Guide on Trust Funds – Part 17

What rules apply when a trustee streams capital gains?

Where a trust derives a capital gain, the amendments made by Bill 5 now ensure that the capital gain can be ‘streamed’ to one or more beneficiaries. The importance of this is that the trustee can direct the capital gain to those beneficiaries that can have capital losses and/or who can benefit in relation to the 50% discount.

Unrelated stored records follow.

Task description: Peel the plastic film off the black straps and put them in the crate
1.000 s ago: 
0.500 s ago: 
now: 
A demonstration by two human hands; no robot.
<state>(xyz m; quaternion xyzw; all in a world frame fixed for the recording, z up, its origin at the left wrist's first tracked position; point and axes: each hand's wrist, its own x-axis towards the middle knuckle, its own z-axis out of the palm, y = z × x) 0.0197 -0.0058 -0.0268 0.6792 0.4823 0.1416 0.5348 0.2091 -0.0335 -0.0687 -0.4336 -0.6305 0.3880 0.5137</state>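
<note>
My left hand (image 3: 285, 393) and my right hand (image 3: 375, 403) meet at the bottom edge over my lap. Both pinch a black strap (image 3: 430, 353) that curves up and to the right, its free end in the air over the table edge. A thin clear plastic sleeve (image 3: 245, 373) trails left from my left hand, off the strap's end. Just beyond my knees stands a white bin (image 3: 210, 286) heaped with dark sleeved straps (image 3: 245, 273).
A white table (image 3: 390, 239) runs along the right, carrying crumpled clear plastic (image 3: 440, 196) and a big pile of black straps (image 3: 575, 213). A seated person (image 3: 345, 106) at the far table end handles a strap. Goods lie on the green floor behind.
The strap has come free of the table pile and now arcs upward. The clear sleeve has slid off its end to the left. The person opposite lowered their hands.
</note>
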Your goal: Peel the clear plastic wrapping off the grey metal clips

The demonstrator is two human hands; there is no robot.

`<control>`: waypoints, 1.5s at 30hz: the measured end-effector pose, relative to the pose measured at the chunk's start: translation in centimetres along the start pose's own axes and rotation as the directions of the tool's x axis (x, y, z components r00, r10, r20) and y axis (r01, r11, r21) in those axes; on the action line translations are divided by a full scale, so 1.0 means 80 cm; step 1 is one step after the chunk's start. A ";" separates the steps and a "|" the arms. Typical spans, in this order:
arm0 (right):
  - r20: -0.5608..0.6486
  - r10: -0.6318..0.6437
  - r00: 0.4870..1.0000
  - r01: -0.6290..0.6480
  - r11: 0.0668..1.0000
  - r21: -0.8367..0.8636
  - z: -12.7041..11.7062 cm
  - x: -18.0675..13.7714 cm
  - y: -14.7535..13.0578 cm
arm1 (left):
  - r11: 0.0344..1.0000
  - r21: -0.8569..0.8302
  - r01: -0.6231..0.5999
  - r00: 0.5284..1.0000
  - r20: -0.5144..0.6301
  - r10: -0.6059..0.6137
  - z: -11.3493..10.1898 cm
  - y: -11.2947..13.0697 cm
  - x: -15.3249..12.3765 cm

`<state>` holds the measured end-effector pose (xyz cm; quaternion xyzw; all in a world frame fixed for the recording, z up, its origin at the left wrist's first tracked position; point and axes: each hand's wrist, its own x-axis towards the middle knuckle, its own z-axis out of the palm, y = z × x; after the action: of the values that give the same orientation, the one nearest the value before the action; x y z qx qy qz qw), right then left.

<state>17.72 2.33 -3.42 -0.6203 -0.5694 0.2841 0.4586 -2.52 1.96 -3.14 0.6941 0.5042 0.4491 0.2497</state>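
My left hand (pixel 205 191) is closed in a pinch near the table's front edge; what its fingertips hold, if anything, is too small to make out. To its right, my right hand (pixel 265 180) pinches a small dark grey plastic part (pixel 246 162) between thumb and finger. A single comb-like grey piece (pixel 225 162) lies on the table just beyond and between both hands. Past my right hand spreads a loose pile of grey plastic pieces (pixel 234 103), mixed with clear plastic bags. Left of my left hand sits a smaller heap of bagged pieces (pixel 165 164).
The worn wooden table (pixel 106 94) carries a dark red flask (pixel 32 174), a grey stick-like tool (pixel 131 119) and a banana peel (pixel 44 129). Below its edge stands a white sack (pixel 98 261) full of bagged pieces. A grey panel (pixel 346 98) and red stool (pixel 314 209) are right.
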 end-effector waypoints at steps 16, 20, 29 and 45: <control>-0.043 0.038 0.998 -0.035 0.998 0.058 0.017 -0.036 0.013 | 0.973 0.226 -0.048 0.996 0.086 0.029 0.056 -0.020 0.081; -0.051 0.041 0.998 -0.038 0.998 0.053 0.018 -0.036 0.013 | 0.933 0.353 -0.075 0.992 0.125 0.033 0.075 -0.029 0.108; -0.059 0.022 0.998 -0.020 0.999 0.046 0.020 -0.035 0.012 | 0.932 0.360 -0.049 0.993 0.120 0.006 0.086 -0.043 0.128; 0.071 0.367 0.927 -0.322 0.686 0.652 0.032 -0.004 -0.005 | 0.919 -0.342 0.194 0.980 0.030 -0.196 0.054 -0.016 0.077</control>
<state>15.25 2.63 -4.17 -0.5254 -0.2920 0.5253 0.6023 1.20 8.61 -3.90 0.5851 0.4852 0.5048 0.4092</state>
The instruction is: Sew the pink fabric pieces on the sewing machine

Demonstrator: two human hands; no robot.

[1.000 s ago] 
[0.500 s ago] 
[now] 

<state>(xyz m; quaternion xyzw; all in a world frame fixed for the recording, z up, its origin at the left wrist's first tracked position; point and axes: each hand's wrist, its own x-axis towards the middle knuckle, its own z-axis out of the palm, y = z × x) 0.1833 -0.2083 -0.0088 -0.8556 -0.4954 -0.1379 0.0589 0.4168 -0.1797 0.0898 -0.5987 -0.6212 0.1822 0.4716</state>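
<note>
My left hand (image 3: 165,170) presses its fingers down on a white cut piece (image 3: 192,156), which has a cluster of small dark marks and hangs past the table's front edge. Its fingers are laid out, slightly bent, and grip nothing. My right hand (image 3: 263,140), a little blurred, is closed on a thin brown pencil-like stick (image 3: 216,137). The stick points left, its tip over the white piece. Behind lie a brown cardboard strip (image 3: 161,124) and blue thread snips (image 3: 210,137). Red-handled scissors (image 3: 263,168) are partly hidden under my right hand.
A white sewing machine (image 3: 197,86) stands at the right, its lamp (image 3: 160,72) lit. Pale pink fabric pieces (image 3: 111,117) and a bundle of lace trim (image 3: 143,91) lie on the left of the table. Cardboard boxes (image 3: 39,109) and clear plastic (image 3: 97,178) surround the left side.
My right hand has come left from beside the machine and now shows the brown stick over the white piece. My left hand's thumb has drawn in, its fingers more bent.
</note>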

The new ‘streaming’ provisions are contained in Subdivision 115-C of the ITAA 1997

In order for a trustee to effectively ‘stream’ a capital gain there are a number of rules that must be complied with, as follows:

  • The trust deed must allow for streaming – refer to earlier discussion;
  • the capital gain must be distributed in its character as a capital gain;
  • The resolution must specifically refer to the amount/proportion of the income that is being distributed as a capital gain
  • The distribution purporting to stream the capital gain must be in writing no later than the 31 August after the financial year end 30 June.
  • The capital gain is taken to be streamed to a beneficiary to the extent they are entitled to the ‘net financial benefit’ attributable to the capital gain, which is the ‘gross’ capital gain less any capital losses
  • It is only necessary to stream the amount of the gross capital reduced for any capital losses. This rule only applies where the capital loss is offset in the same way for tax purposes;
  • A beneficiary can be streamed a capital gain as income or capital or a combination of both;
  • If the beneficiaries are not made entitled to the entire gross capital gain, a portion of the net (taxable capital gain will be assessed to the other income beneficiaries of the trust;
  • If the capital gain is calculated under the market value substitution rule, all of part of the capital gain will not be capable of being streamed
  • If the net (taxable) capital gain exceeds the net (taxable) income of the trust (due to other losses in the trust), to ensure the entire capital gain is distributed to the beneficiaries, the trustee should not attempt to stream any part of the capital gain;
  • If the capital losses exceed the capital gain, there is no capital gain available for streaming as there will be no net (taxable) capital gain.
  • Net capital gains whether streamed or not) are extracted from the net (taxable) income and are disclosed separately in the Statement of distribution at Label F and in the beneficiary’s return.
  • The beneficiary includes their share of the net (taxable) capital gain in their assessable income after it has been grossed-up as has been reduced by any capital losses and/or the 50% discount and 50% active asset reduction.